A Review of the Power Structures in Afghanistan's Rural Communities


The author, Dr. Asef Hossaini, has concise and precise questions, this is indeed how good scientific research must be: asking questions first. After an initial brief description of local/regional/national conditions in Afghanistan with regard to „power structures“, stating the disruption of those, the author asks then:

Who are the new actors?
Who currently governs in Hazara rural communities?
Are feudal landlords still in power?
What resources and tools do power brokers recruit to apply their power in rural everyday life?
And he asks a basic question in the realm of realpolitik:
Is the central government a power actor in Hazara villages?

After reporting the current status of knowledge at that time (around 2014), he is summarizing the work „as one of the few rare anthropological studies on the Shiite Hazaras“, that „offers a more concrete picture of local politics in rural Afghanistan“ and seen „from a methodological perspective, this study establish a functional and concrete analytical framework to facilitate the study of rural areas with regard to political, development and social issues“.

He mentions even the options for utility of his research: „major clients of this research could be those governmental and non-governmental organizations which are involved in Afghan rural areas“, and also that this „study could be helpful for the Afghanistan Ministry of Rural Rehabilitation and Development“ and others in charge, as well relevant international organizations.

Chapter two (p 11-43) is encompassing theoretical connotations and a critical review of some seminal scientific work done in 20th century, as it would be Max Weber and Michel Foucault.
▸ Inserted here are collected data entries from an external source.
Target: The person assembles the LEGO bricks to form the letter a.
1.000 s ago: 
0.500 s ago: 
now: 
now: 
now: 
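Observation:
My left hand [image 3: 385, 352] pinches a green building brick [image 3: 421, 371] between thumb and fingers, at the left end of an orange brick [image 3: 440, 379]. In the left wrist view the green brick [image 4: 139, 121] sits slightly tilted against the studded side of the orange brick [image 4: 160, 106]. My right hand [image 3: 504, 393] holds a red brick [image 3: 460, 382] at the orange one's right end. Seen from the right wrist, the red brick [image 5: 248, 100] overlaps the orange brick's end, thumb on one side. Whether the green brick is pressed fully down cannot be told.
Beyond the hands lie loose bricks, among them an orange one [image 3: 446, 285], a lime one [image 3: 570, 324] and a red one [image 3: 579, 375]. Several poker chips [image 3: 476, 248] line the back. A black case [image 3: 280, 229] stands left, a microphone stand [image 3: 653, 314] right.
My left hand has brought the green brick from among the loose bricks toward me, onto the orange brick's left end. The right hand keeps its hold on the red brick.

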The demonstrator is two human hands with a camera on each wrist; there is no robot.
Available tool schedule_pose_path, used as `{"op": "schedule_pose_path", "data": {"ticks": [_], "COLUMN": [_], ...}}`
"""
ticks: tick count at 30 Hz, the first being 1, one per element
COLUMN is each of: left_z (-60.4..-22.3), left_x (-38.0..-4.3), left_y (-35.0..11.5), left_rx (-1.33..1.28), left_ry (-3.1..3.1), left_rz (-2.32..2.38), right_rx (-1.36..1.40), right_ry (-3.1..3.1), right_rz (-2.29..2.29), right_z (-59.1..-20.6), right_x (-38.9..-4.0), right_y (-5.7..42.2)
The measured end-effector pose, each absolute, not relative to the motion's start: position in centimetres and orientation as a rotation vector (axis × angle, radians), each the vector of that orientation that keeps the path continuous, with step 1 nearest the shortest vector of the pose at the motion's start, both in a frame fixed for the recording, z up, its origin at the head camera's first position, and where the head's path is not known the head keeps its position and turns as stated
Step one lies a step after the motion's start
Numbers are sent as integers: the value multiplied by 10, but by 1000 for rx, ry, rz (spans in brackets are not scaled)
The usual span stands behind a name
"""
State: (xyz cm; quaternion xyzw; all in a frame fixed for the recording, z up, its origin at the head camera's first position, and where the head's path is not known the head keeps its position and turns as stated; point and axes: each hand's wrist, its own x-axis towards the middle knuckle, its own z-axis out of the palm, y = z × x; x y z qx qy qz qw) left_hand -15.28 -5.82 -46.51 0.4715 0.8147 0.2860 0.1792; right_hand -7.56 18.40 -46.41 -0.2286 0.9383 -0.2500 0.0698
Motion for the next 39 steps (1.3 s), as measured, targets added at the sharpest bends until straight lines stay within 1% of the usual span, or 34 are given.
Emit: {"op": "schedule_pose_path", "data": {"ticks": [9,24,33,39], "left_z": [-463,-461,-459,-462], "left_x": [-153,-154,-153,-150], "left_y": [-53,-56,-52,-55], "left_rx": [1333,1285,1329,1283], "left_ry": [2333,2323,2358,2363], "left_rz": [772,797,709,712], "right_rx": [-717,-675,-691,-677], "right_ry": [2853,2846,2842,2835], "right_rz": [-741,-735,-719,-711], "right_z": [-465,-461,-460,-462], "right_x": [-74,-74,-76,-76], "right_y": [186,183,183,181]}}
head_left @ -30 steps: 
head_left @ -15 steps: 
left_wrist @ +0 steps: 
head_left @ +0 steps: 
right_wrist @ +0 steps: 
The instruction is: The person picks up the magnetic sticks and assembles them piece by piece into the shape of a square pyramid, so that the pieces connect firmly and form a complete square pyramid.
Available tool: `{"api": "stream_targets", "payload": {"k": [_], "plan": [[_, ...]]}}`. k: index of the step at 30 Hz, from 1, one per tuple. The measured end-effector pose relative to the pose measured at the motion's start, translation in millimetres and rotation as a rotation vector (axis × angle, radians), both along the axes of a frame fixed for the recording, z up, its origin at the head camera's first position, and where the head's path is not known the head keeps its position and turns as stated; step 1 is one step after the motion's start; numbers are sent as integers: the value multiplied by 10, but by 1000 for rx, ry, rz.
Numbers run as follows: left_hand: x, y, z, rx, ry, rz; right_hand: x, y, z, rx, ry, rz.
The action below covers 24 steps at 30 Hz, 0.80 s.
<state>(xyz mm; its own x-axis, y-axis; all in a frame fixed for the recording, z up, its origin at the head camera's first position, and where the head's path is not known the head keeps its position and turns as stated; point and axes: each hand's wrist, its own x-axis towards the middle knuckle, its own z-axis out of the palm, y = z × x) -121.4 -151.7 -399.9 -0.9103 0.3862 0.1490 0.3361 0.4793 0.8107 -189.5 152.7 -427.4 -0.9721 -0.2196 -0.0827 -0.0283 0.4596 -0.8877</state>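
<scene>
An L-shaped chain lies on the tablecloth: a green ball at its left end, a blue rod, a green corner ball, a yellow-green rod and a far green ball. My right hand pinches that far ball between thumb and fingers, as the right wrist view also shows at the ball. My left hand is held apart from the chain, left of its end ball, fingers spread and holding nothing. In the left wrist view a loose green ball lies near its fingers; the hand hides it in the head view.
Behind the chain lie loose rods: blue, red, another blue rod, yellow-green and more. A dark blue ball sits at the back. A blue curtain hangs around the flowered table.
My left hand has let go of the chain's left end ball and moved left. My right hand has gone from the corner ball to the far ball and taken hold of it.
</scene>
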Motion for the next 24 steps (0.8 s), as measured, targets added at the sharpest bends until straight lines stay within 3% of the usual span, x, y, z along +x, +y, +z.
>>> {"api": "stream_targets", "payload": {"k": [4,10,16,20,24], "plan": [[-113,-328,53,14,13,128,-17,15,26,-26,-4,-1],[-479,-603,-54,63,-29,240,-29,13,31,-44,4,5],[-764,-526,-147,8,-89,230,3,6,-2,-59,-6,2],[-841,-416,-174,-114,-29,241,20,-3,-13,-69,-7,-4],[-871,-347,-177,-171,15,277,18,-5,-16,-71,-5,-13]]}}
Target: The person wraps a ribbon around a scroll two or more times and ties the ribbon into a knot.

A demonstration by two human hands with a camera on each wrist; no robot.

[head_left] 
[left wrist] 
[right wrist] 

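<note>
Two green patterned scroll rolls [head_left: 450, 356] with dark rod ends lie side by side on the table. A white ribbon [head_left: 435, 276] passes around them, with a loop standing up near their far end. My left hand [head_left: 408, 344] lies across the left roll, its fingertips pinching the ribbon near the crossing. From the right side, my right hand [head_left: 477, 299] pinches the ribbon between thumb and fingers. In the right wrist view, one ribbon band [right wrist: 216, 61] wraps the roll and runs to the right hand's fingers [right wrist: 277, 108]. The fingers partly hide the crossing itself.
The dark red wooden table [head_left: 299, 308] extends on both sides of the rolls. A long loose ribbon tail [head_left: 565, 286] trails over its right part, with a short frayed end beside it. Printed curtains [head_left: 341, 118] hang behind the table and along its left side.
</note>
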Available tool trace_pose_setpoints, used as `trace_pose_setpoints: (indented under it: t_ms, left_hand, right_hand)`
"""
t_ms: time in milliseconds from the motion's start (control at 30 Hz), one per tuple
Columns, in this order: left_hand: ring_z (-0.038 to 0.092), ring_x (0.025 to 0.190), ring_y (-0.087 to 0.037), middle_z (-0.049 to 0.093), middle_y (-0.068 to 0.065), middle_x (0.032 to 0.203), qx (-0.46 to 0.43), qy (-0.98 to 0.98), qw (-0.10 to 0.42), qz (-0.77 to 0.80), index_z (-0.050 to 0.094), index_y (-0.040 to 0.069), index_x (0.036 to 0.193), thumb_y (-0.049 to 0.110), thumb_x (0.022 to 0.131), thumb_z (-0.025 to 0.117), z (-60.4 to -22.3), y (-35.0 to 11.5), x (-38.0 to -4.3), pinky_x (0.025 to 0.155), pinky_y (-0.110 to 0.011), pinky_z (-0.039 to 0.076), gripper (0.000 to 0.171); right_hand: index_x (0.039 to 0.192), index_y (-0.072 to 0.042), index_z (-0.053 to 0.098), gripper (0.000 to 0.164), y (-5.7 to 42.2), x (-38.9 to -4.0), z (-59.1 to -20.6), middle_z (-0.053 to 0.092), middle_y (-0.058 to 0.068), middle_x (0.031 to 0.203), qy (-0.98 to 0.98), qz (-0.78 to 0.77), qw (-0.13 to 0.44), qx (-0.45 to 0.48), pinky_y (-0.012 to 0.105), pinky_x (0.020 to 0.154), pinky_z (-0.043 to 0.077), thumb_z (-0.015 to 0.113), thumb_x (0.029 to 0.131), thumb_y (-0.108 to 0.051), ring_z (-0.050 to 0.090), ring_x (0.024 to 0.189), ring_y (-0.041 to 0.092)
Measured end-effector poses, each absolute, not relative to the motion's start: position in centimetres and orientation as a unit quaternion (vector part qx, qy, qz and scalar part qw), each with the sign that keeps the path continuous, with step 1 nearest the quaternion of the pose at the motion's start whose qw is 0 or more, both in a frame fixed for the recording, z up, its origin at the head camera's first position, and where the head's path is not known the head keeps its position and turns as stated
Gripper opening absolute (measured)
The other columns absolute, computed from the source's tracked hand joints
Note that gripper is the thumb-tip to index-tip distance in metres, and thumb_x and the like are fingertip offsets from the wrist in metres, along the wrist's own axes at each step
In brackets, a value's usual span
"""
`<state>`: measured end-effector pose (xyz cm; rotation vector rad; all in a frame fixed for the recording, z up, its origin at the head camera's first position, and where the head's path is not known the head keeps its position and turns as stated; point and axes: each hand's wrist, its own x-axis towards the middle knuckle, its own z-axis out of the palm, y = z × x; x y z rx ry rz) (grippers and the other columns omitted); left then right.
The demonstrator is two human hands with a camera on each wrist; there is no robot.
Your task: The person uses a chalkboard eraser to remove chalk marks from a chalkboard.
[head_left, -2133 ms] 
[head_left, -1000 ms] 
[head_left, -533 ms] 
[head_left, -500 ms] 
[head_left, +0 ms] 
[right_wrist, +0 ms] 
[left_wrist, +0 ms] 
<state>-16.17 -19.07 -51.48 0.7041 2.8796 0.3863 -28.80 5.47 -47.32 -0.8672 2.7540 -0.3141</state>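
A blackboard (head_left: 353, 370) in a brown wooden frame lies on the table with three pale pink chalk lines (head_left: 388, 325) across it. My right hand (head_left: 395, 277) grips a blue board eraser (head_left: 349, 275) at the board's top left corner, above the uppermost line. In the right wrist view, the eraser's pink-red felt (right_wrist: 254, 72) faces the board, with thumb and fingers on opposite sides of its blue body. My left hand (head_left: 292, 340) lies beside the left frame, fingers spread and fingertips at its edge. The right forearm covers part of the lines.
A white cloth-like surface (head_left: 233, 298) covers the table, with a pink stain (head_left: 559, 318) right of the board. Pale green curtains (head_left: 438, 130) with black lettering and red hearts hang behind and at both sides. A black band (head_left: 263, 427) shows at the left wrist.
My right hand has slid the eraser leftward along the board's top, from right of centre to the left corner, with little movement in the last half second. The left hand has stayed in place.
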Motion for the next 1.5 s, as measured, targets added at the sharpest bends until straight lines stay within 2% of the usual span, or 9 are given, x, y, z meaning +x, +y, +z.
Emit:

To the end of this chapter the author reviews the notion of social space and power. This chapter is highly needed because good scientific practice has the obligation to predefine clearly theoretical framework of the planned research.

Chapter three demonstrates the transition from theory to the options of empiric field research, including collection of data. Three places have been selected for field research: Akhshay, Char Chishma and Petab-e Zarin. In subchapter 3.4, historic and anthropologic notes define the real-world conditions of Hazaras as ethnic group, as community with a historic perspective. This chapter prepares readers for the real conditions of research in the field.

Chapter four focuses on main power variables in this specific setting: rural places and social spaces, including the role of women in the context of a traditional community/ society. The author analyses the role of religion as well ideological as well as a symbolic source of power. This notion of religion and religiousity deserves not only to be mentioned but critically analyzed in a lucid and clean manner. The „modernity package“ as a social factor in recent decades gets the necessary attention too.

The final chapter demonstrates the transition from empiric field research to a comprehensive though compact analysis.
It relates to the inherent functions of power. The elements of the microphysics of power (Foucault 1982) will be described and analysed by derived data: Actors, resources, forms of practicing power and dynamism.

The author is willing to having an eye on former theoretical issues mentioned in the former chapters, without losing touch with the real of life of inhabitants of these three villages. Theory still remains visible, but it does not dominate evidence.
The researcher asks how they practice power? And the microphysics of real power reveals itself in three concrete life areas: internationally financed development projects, the modes of conflict management and of course possible political actions.

The analysis has the elegance of being focused, without conjectures, rife, presciently, and cohesive. The author should here receive the compliments for the work done.

And of course the conclusion: „the power structure in Afghanistan‘s rural communities is not necessarily based on traditional organizations or warlordism. Each village has a different type of power structure, which associated with the amount of resources, the type of resources, actors, social norms and values, social stratification, geographical locality, political background, and other factors.“ and this is how you do solid scientific work, based on theory and practice.